Ask your electrician about grounding of the generator how he plans to do bonding. 

The more "automatic" you go the more complicated and costly.  

I did one job where the generator was backup to a cell/wireless/internet tower.  When the power went out [winter storms in Northern CA], we had battery backup and a generator to charge the batteries.  

The system would check for power outage and swap over. The smart system send a message so technician that it was down and stamp time for him to get there with more fuel for generator.  We found a German device that could trip off of  low voltage signals and it would send wireless signal back to software control.  Other checks in there as well  

Think of a small concrete block room at the bottom of cell tower that is 2 hours from service guy's house on a mountain road.  If the tower goes down, the boys playing video games will be off line and ****** off. Important stuff.  

Joking aside, this kinda stuff is part of what is needed in those hurricane areas.  Not much you can do if the top of the mountain is gone and the tower is n the Bermuda triangle.


----------



## MattM (Sep 18, 2017)

This is a cell tower takeout.  Only has ten hours on it.

I do have main 200 amp breakers in each 200 amp panel and could go that direction but I have been strongly advised against it.  If the power company finds out it would be mightily ******.

Finally got an electrician to come out.  He agreed that it would be "legal" to use two manual (knife) switches.  Hopefully he will get back to me with a price.  The unit is only 35' from the service entrance.  No digging a trench, can run directly through the carport.

I fired up the unit.  It is one sweet running machine.  Can't wait to get it hooked up and have the power go out.


----------



## Blackjackjacques (Sep 18, 2017)

I have the same exact circumstance but using a 35 kW generator.  My normal utillity service is 400A 500 MCM and also splits into two 4/0 feeding 200 A panels with local disconnects.  To ease installation and approvals, I opted for a whole house system with the utility meter nippled to a 400 A ABT.  This arrangement also eased utility failure takeoff and generator battery trickle charging connections, etc.  However, having two 200A disconnects may require more real estate and may possibly cost more than just using a single 400 A ABT.


----------



## Linghunt (Sep 18, 2017)

Let us know how it turns out and what you do, knife switches was my 1st thought.  

When you turn them off, do a *visual check* that the blades are disconnected.  I've seen a failure on a 3 phase system where one leg was still connected.  Tech turned it off for upgrade job.
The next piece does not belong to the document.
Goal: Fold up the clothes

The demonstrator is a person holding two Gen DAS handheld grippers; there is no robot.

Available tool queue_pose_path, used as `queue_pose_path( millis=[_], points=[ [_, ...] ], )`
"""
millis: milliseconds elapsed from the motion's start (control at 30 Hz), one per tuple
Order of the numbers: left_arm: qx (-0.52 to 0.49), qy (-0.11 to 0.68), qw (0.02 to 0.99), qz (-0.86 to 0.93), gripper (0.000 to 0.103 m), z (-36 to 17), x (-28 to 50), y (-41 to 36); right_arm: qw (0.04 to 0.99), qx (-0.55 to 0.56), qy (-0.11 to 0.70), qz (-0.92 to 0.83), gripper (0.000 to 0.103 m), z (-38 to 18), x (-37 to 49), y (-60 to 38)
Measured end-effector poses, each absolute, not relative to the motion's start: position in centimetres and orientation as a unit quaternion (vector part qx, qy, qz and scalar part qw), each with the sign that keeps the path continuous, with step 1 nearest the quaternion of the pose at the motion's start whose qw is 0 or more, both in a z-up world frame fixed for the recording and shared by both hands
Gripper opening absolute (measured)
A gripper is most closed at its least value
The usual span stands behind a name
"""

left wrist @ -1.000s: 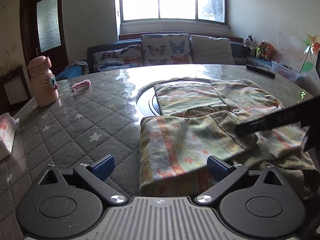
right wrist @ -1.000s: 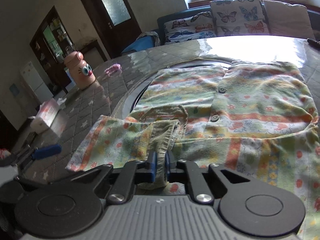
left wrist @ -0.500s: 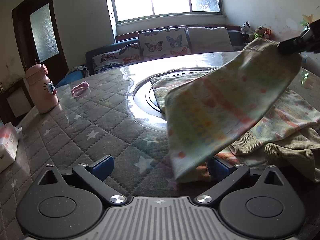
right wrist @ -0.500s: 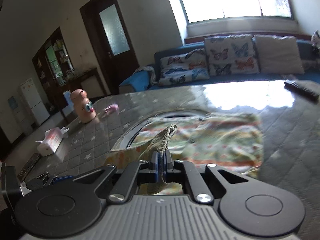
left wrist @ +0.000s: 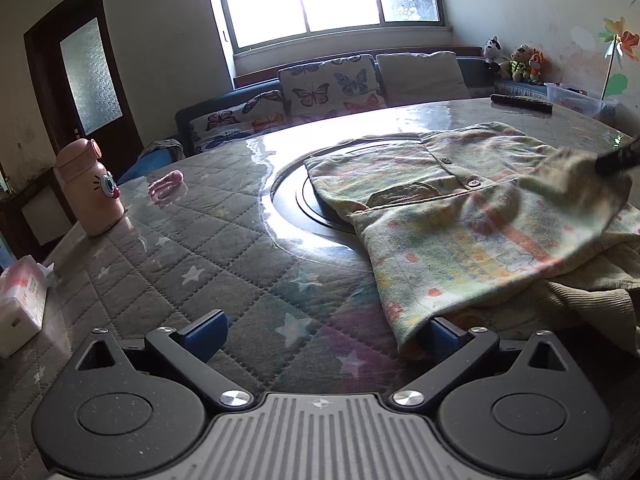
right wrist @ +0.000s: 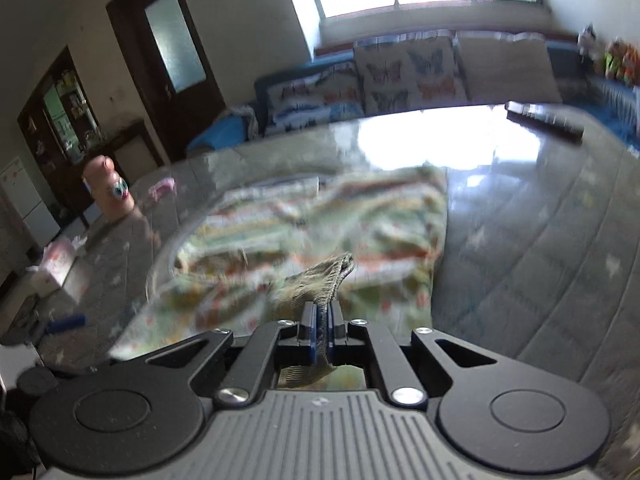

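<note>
Two views to call, left wrist first. Left gripper (left wrist: 320,330) sits low at the near edge of the counter (left wrist: 208,240), jaws spread wide and holding nothing, though the printed shirt (left wrist: 460,240) drapes over its right finger. That shirt lies across the dark round inset, buttons showing, with one flap lifted up to the right where a dark finger of the other gripper pinches it. A ribbed olive layer bunches beneath at the near right. Pink bottle (left wrist: 90,188) stands far left, well apart.

Over to the right wrist view, and it's blurry! Right gripper (right wrist: 320,336) is clamped tight on a ribbed olive hem (right wrist: 324,276), the shirt spread out beyond it.

Risks, as I judge them: only a thin bit of hem is pinched, so a quick swing could pull it free and spoil the fold. The cloth hanging on the left finger could snag and drag the lower layers askew.

Writing? None legible: the tissue pack (left wrist: 22,304) at far left has red marks too small to read.
</note>
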State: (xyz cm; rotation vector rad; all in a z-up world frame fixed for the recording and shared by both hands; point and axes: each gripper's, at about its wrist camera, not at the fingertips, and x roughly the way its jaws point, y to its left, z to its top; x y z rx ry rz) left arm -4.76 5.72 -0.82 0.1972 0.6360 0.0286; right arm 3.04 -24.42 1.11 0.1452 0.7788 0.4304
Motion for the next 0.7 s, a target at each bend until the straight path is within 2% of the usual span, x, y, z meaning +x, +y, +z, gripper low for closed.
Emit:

Measuring around it was funky and then we found the failure.  I think it was a 225 A service inside a large building.  I don't remember where it broke on the lug or hardware. 

Measure and visual for me on those.


----------



## juiceclone (Sep 19, 2017)

eBeast seems to have a lot of 2 and 3 pole double throw knife switches. ....I just ordered a 100 amp one..   u might look for a 200 amp one?    they seem well insulated and suited to safely isolate and switch to gen power.    can't speak for legal..usually when it's not expensive enough, someone finds a way to stop u...


----------



## juiceclone (Sep 20, 2017)

Just looked and found no 200 amp ...


----------



## Linghunt (Sep 20, 2017)

juiceclone said:


> eBeast seems to have a lot of 2 and 3 pole double throw knife switches. ....I just ordered a 100 amp one..   u might look for a 200 amp one?



I think I'm missing it, but not heard of eBeast.  a quick search didn't help.


----------



## Linghunt (Sep 20, 2017)

I did an Ebay search found this one.   This is type switch I was thinking of. 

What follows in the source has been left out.